_Dataset content_
******************************

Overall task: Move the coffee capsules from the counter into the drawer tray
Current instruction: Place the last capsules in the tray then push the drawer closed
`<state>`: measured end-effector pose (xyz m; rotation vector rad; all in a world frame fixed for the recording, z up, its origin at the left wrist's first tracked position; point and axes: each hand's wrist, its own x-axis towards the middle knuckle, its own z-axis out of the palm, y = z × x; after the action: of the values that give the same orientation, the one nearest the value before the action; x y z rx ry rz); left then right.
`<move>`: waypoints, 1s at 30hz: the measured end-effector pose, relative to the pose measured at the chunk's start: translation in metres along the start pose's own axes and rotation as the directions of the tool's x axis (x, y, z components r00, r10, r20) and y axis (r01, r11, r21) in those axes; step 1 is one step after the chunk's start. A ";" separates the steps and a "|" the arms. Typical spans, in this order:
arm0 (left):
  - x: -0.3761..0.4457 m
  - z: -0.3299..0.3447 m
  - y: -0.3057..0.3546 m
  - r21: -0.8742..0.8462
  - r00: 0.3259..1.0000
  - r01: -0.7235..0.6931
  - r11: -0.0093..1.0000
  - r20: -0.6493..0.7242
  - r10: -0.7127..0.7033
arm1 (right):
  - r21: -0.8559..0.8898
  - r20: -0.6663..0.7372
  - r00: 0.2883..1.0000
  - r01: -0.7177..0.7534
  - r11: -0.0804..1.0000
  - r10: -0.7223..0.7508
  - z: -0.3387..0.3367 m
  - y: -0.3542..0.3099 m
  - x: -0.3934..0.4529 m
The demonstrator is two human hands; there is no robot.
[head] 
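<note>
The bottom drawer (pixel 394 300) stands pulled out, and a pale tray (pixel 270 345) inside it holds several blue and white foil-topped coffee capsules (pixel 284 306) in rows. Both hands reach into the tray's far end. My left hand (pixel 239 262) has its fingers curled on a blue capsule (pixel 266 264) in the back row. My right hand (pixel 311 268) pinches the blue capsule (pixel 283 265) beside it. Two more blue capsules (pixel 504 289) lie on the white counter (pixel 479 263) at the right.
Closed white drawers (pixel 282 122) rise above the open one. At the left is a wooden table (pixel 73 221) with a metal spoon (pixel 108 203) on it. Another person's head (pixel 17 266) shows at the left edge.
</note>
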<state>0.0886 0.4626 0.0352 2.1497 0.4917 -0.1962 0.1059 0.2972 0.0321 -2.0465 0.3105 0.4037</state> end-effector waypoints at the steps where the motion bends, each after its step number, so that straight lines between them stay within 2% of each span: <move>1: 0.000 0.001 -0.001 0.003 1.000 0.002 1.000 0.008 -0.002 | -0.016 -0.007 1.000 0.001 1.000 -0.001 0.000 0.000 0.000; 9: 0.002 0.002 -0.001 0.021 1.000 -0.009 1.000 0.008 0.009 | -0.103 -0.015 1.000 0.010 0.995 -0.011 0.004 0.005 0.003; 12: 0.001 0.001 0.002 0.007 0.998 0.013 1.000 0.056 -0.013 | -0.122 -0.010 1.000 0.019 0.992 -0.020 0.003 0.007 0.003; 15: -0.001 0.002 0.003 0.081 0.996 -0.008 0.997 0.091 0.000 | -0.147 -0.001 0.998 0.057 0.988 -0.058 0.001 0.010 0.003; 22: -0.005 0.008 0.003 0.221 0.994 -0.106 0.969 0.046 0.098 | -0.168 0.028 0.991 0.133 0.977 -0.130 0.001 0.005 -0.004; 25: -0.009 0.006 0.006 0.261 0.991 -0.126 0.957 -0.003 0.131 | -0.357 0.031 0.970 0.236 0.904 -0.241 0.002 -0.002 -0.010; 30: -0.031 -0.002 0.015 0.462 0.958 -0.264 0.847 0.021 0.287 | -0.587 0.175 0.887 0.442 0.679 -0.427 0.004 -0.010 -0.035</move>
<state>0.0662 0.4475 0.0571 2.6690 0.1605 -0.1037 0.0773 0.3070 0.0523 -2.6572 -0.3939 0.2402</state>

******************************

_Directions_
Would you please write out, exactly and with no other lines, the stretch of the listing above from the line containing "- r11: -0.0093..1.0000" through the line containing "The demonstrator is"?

_Reply_
  - r11: -0.0093..1.0000
  - r20: -0.6493..0.7242
  - r10: -0.7127..0.7033
arm1 (right):
  - r21: -0.8559..0.8898
  - r20: -0.6663..0.7372
  - r00: 0.2883..1.0000
  - r01: -0.7177..0.7534
  - r11: -0.0804..1.0000
  - r10: -0.7223..0.7508
  - z: -0.3387..0.3367 m
  - y: -0.3542..0.3099 m
  - x: -0.3934..0.4529 m
The demonstrator is two human hands; there is no robot.

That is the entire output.